A visão, olhada à luz da nossa contemporaneidade, é notável, quer porque, como acontecerá durante e após a Segunda Guerra Mundial, se torna evidente a necessidade de integrar na decisão e condução da guerra fatores não militares, mas que são fundamentais para a consecução positiva do conflito, como a gestão económico-organizacional, a ciência-tecnologia, a psicologia de massas, etc., elementos que o fator nuclear ainda tornaria mais imprescindíveis, de modo a procurar compreender o facto conflitual, não numa estrita visão militar, mas inserindo-o e enquadrando-o num mundo mais vasto da ação civilizacional do homem[31]. Na realidade, como já observava Clausewitz, a guerra insere-se num continuo histórico, no fluir do tempo, e interage continuadamente com toda a arquitetura sócio-temporal em que se insere, que a envolve e a delineia[32] (não o cesura). A guerra emerge, para o nosso autor, como realidade social, civilizacional e não somente militar. Esta visão, apesar de publicada nas páginas da institucional Revista Militar, ia contudo claramente ao arrepio da visão dominante nas Forças Armadas nos anos 30 e 40 do século passado, onde, no máximo, se considerava que as necessárias variantes não militares do conflito teriam de estar subordinadas ao poder/fator militar (cfr. infra as visões de Raul Esteves e Júlio Botelho Moniz, como exemplares).

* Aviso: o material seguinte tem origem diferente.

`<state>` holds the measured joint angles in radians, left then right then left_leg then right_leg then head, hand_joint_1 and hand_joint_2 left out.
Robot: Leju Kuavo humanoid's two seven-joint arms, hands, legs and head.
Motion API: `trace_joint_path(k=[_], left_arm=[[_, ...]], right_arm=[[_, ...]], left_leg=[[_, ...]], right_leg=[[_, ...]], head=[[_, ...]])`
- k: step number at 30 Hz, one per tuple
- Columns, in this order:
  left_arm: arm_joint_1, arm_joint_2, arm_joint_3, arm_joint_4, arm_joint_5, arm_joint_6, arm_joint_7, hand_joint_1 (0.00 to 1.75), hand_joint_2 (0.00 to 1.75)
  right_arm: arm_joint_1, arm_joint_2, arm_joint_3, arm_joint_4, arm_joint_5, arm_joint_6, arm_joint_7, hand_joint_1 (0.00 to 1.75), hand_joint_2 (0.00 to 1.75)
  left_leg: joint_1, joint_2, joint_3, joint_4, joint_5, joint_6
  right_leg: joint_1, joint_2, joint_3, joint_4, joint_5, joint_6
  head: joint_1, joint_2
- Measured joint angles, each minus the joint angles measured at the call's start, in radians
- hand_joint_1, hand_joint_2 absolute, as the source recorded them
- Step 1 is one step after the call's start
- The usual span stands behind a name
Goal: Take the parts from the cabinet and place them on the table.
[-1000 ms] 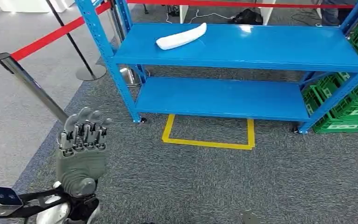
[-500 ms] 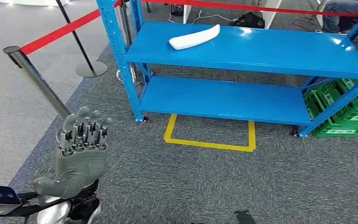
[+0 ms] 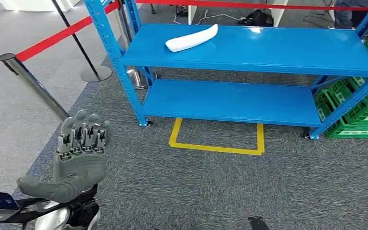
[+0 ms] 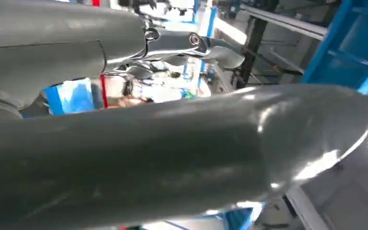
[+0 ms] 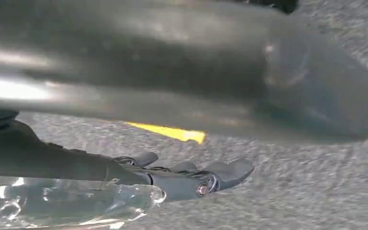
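Left hand (image 3: 79, 160) raised, fingers spread, empty, well short of cabinet (image 3: 249, 48) edge.

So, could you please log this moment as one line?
left hand: raised, holding nothing | white part: on blue rack top shelf | approach stage

Head view: even, bright overhead light falling across scene, soft shadows lying under blue shelf (image 3: 249, 48), small glare patch shining at its upper middle. Picture staying sharp, slight bending at edges. Both wrist views: close grey thumb (image 4: 182, 158) blurring out of focus, highlights glinting; carpet (image 5: 316, 191) smearing, grainy.
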<state>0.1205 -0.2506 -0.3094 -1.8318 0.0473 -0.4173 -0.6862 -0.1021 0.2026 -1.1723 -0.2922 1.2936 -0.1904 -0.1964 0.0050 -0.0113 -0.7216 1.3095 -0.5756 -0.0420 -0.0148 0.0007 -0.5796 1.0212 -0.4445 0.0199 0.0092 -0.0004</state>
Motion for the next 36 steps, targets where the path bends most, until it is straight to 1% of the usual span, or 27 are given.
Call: trace_joint_path(k=[1,3,4,10,12,13,14,15,16,17,18,19,20,21,22,24,25,26,27,29,30,31,32,33,34,35,36], left_arm=[[0.0,0.0,0.001,0.001,-0.007,0.007,0.005,0.0,0.0],[0.0,-0.001,0.002,0.001,-0.025,0.025,0.008,0.0,0.0],[0.0,-0.001,0.002,0.001,-0.032,0.031,0.011,0.0,0.0],[0.0,-0.001,0.002,0.001,-0.032,0.031,0.011,0.0,0.0],[0.0,-0.001,0.002,0.001,-0.036,0.034,0.013,0.0,0.0],[0.0,-0.002,0.001,0.002,-0.062,0.048,0.02,0.0,0.0],[0.0,-0.002,0.0,0.002,-0.069,0.051,0.021,0.0,0.0],[0.0,-0.002,-0.002,0.002,-0.079,0.058,0.022,0.0,0.0],[-0.002,-0.002,-0.01,0.006,-0.09,0.063,0.034,0.0,0.0],[-0.002,-0.002,-0.01,0.01,-0.111,0.092,0.044,0.0,0.0],[-0.003,-0.002,-0.011,0.011,-0.133,0.121,0.047,0.0,0.0],[-0.003,-0.002,-0.011,0.011,-0.151,0.15,0.046,0.0,0.0],[-0.003,-0.002,-0.011,0.012,-0.158,0.17,0.042,0.0,0.0],[-0.003,-0.002,-0.011,0.012,-0.154,0.172,0.037,0.0,0.0],[-0.003,-0.002,-0.011,0.013,-0.138,0.162,0.031,0.0,0.0],[-0.004,-0.002,-0.012,0.013,-0.098,0.122,0.02,0.0,0.0],[-0.004,-0.001,-0.014,0.013,-0.075,0.094,0.016,0.0,0.0],[-0.005,0.002,-0.016,0.013,-0.049,0.063,0.014,0.0,0.0],[-0.006,0.002,-0.021,0.013,-0.038,0.045,0.014,0.0,0.0],[-0.007,0.004,-0.027,0.015,-0.03,0.035,0.014,0.0,0.0],[-0.007,0.004,-0.029,0.017,-0.027,0.034,0.014,0.0,0.0],[-0.008,0.005,-0.029,0.019,-0.028,0.033,0.014,0.0,0.0],[-0.008,0.005,-0.029,0.02,-0.034,0.033,0.014,0.0,0.0],[-0.008,0.004,-0.031,0.022,-0.038,0.032,0.014,0.0,0.0],[-0.009,0.004,-0.032,0.023,-0.043,0.028,0.014,0.0,0.0],[-0.009,0.004,-0.034,0.024,-0.045,0.024,0.014,0.0,0.0],[-0.01,0.004,-0.034,0.026,-0.045,0.021,0.014,0.0,0.0]], right_arm=[[-0.001,0.0,-0.002,0.0,0.0,-0.001,0.005,0.0,0.0],[-0.001,0.0,-0.003,0.0,0.0,-0.001,0.005,0.0,0.0],[-0.001,0.0,-0.003,0.0,0.0,-0.001,0.003,0.0,0.0],[-0.001,0.0,-0.003,0.0,0.0,-0.001,0.003,0.0,0.0],[-0.001,0.0,-0.003,-0.001,0.0,-0.001,0.002,0.0,0.0],[0.0,0.0,-0.003,-0.001,0.002,-0.008,-0.005,0.0,0.0],[0.0,0.0,-0.003,-0.001,0.004,-0.01,-0.006,0.0,0.0],[0.0,0.0,-0.003,-0.001,0.008,-0.016,-0.009,0.0,0.0],[0.002,0.0,-0.003,-0.001,0.019,-0.026,-0.015,0.0,0.0],[0.002,0.0,-0.003,-0.001,0.021,-0.032,-0.015,0.0,0.0],[0.001,0.0,-0.003,-0.001,0.022,-0.033,-0.016,0.0,0.0],[0.001,0.0,-0.003,-0.001,0.024,-0.034,-0.017,0.0,0.0],[0.0,0.0,-0.003,-0.001,0.028,-0.035,-0.018,0.0,0.0],[-0.002,0.0,-0.002,-0.001,0.029,-0.035,-0.019,0.0,0.0],[-0.002,0.0,-0.002,-0.001,0.033,-0.035,-0.021,0.0,0.0],[0.001,0.0,-0.002,-0.001,0.041,-0.035,-0.023,0.0,0.0],[0.001,0.0,-0.002,-0.001,0.044,-0.035,-0.025,0.0,0.0],[-0.001,0.001,-0.001,-0.001,0.048,-0.035,-0.028,0.0,0.0],[-0.003,0.001,0.0,-0.001,0.05,-0.035,-0.029,0.0,0.0],[-0.002,0.001,0.003,-0.001,0.053,-0.034,-0.03,0.0,0.0],[0.0,0.001,0.003,-0.001,0.053,-0.034,-0.03,0.0,0.0],[0.0,0.001,0.003,-0.001,0.053,-0.034,-0.03,0.0,0.0],[0.0,0.001,0.003,-0.001,0.054,-0.034,-0.031,0.0,0.0],[-0.001,0.001,0.004,-0.001,0.055,-0.034,-0.031,0.0,0.0],[-0.001,0.001,0.005,-0.001,0.055,-0.034,-0.03,0.0,0.0],[-0.002,0.001,0.005,-0.001,0.056,-0.035,-0.029,0.0,0.0],[-0.002,0.0,0.005,-0.001,0.056,-0.038,-0.029,0.0,0.0]], left_leg=[[0.001,0.0,0.019,-0.045,0.037,0.001],[0.004,0.003,0.106,-0.219,0.128,0.002],[0.006,0.008,0.134,-0.271,0.144,0.001],[0.006,0.008,0.134,-0.271,0.144,0.001],[0.006,0.01,0.139,-0.283,0.142,0.0],[0.004,0.003,0.143,-0.307,0.131,0.019],[0.001,0.003,0.142,-0.307,0.13,0.024],[0.003,0.003,0.143,-0.312,0.136,0.041],[-0.001,0.004,0.145,-0.312,0.135,0.058],[-0.003,0.001,0.147,-0.312,0.134,0.058],[-0.003,0.0,0.15,-0.312,0.133,0.057],[-0.003,-0.001,0.154,-0.312,0.131,0.055],[-0.003,-0.001,0.156,-0.312,0.129,0.05],[-0.011,-0.002,0.152,-0.307,0.127,0.045],[-0.009,-0.002,0.151,-0.308,0.13,0.04],[-0.005,-0.002,0.153,-0.316,0.134,0.03],[-0.006,-0.002,0.153,-0.316,0.13,0.023],[-0.006,-0.001,0.147,-0.302,0.116,0.018],[-0.005,0.0,0.126,-0.257,0.083,0.013],[-0.001,0.0,0.045,-0.088,0.004,0.004],[-0.001,0.0,0.01,-0.018,-0.017,0.002],[0.0,0.0,-0.002,0.002,-0.011,0.002],[0.002,0.001,0.008,-0.022,0.016,0.002],[0.003,0.001,0.036,-0.082,0.058,0.002],[0.005,0.002,0.081,-0.171,0.106,0.002],[0.007,0.007,0.13,-0.262,0.141,0.0],[0.006,0.01,0.15,-0.306,0.133,-0.003]], right_leg=[[0.0,0.0,0.001,0.0,0.0,0.0],[-0.004,0.003,0.005,0.0,-0.002,0.004],[-0.002,0.004,0.005,0.0,-0.003,0.009],[-0.002,0.004,0.005,0.0,-0.003,0.009],[0.001,0.004,0.005,0.001,-0.003,0.011],[0.006,0.006,-0.002,0.001,-0.002,0.025],[0.005,0.005,-0.001,-0.001,-0.001,0.028],[0.001,0.005,0.002,-0.005,-0.001,0.039],[0.003,0.004,-0.151,0.318,-0.15,0.049],[0.003,0.005,-0.134,0.273,-0.106,0.045],[0.003,0.005,-0.093,0.189,-0.058,0.041],[0.003,0.004,-0.045,0.094,-0.014,0.039],[0.003,0.005,-0.008,0.015,0.002,0.036],[0.007,0.006,0.005,0.001,-0.005,0.034],[0.007,0.007,0.0,0.003,-0.002,0.029],[0.012,0.008,-0.003,0.005,-0.002,0.019],[0.006,0.007,0.0,-0.004,0.003,0.011],[0.003,0.007,0.001,-0.006,0.005,0.005],[0.001,0.006,0.001,-0.006,0.005,0.0],[0.001,0.004,0.0,-0.006,0.005,-0.001],[0.001,0.002,-0.001,-0.006,0.005,-0.001],[0.001,0.002,0.0,-0.006,0.005,-0.001],[0.0,0.003,0.0,-0.006,0.005,-0.001],[-0.001,0.003,0.001,-0.006,0.004,0.0],[-0.003,0.004,0.004,-0.006,0.004,0.002],[-0.003,0.006,0.006,-0.005,0.002,0.008],[0.006,0.007,0.002,0.001,-0.001,0.017]], head=[[-0.001,0.0],[0.0,0.0],[-0.001,0.0],[-0.001,0.0],[-0.003,0.0],[-0.002,0.0],[-0.003,0.0],[-0.005,0.0],[0.008,0.0],[0.008,0.0],[0.008,0.0],[0.008,0.0],[0.009,0.0],[0.008,0.0],[0.006,0.0],[0.008,0.0],[0.008,0.0],[0.006,0.0],[-0.002,0.0],[-0.003,0.0],[-0.004,0.0],[-0.003,0.0],[-0.004,0.0],[-0.004,0.0],[-0.004,0.0],[-0.004,0.0],[-0.011,0.0]])
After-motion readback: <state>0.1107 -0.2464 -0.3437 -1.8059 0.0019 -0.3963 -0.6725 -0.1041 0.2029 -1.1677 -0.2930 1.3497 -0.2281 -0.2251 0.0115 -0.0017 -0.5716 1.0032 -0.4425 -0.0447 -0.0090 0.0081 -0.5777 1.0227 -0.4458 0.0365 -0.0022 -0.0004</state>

É certo que a visão de Henrique Pires Monteiro, não deixa ainda de espelhar alguns dos elementos clássicos da compreensão da guerra e da atividade militar. Confrontando-se de forma paradoxal com a sua visão alargada do estudo da guerra, emerge a sua visão clássica da estratégia como elemento da ciência militar, objeto tão só do universo militar[33], subordinada à política militar que definiria os fins militares, contrariamente ao que sucederia acentuadamente após a Segunda Guerra Mundial com a emergência da estratégia nuclear e da estratégia subversiva e contra-subversiva, que a impulsionariam para uma relação direta com o nível político, para lá dos órgãos militares. A estratégia transbordaria o elemento militar e ligar-se-ia diretamente à política, passando a definir os fins gerais da guerra, que seriam desenvolvidos através das Estratégias Gerais no campo militar e não militar[34]. Henrique Pires Monteiro tinha uma visão clássica da estratégia, advinda do século XIX, ainda dotada de força conceptual na maioria dos países europeus e nos Estados Unidos da América, nos anos 30[35]. Assim, o seu pensamento é simultaneamente portador de uma visão clássica tradicionalista sobre o conceito de estratégia e inovadora-modernista sobre o estudo da guerra. É, portanto, menos na dimensão estratégica, e mais na dimensão político-militar, que se pode encontrar as perspetivas mais inovadoras do autor, ao arrepio do horizonte conceptual dos seus camaradas coevos.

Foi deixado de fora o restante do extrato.